Course : Data Engineering
Mission: Using an Index
Slide: Index Performance on Join
In this slide, the output of the exercise is showing that the total cost before and after the index creation in column state is same, but am expecting the cost is lesser when we create an index. Any specific reasons for this kind of output?
import pprint as pp
conn = psycopg2.connect(dbname="dq", user="hud_admin", password="abc123")
cur = conn.cursor()
cur.execute("CREATE INDEX state_idx ON homeless_by_coc(state)")
conn.commit()
cur.execute("EXPLAIN (format json, ANALYZE)SELECT hbc.state, hbc.coc_number, hbc.coc_name, si.name FROM homeless_by_coc as hbc, state_info as si WHERE hbc.state = si.postal")
pp.pprint(cur.fetchall())
cur.execute("DROP INDEX if EXISTS state_idx")
conn.commit()
cur.execute("EXPLAIN (format json, ANALYZE)SELECT hbc.state, hbc.coc_number, hbc.coc_name, si.name FROM homeless_by_coc as hbc, state_info as si WHERE hbc.state = si.postal")
pp.pprint(cur.fetchall())
Both the queries have the total cost as 9956.15
Hi @sreeramkolluru
The short answer is: both queries have the same query plan and therefore the same estimated cost.
Long answer:
If you look at the result of EXPLAIN
with and without the index you will see that they have the same query plan.
HashJoin
Seq Scan
Hash
The cost is estimated depending on the query plan so it is natural to get the same cost.
This means that Postgres decided not to use the state_idx
. In general, Postgres will decide to ignore an index and revert back to a sequential scan if the query results in too many rows because in these situations it is actually slower to use an index.
If you actually execute the query (removing the EXPLAIN
) and print the number of rows in the result you will see that it has 85449
rows.
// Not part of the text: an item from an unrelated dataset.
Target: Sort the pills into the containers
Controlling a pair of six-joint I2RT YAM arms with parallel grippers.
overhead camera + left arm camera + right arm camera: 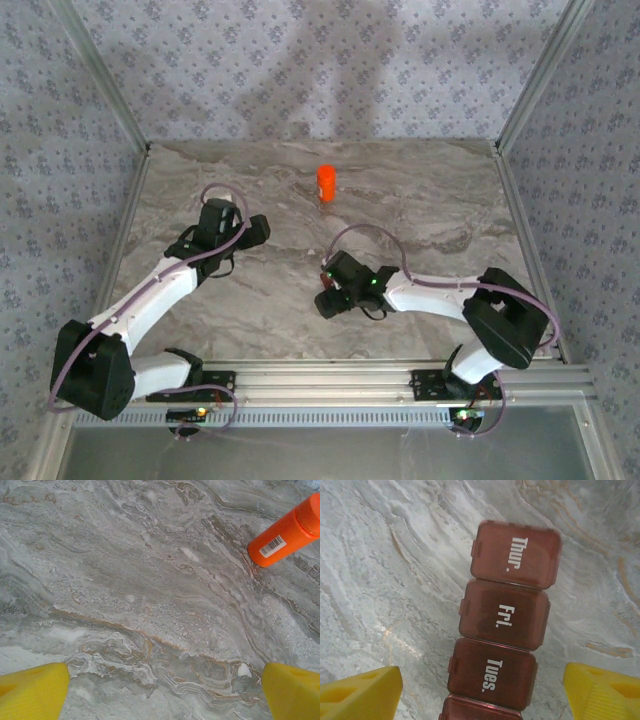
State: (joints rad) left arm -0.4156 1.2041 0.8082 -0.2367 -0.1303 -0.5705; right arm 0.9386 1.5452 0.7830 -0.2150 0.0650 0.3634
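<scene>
Between the wide-spread yellow wedge fingers (360,695) of the right gripper (481,700), touching neither, we count four square lidded cells in one smooth dark red-brown plastic strip of containers (502,620) running 6 to 12 o'clock on the veined grey marbled table (395,580), while the left gripper (165,692) gapes empty, one glossy orange cylindrical bottle (285,532) at its 2 o'clock.

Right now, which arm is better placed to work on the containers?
Right, probably: the right gripper hangs open directly over the containers, lids shut. The left gripper looks at the table near the orange bottle.
</scene>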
In total the homeless_by_coc
table has 86529
rows.
As you can see, the query outputs nearly every row so Postgres decided not to use the index since to go over all rows it is faster to do a simple sequential scan.
I hope this answers your question. Do not hesitate to ask for more clarifications if you are still having trouble understanding it.
2 Likes
Thanks for such a clear explanation.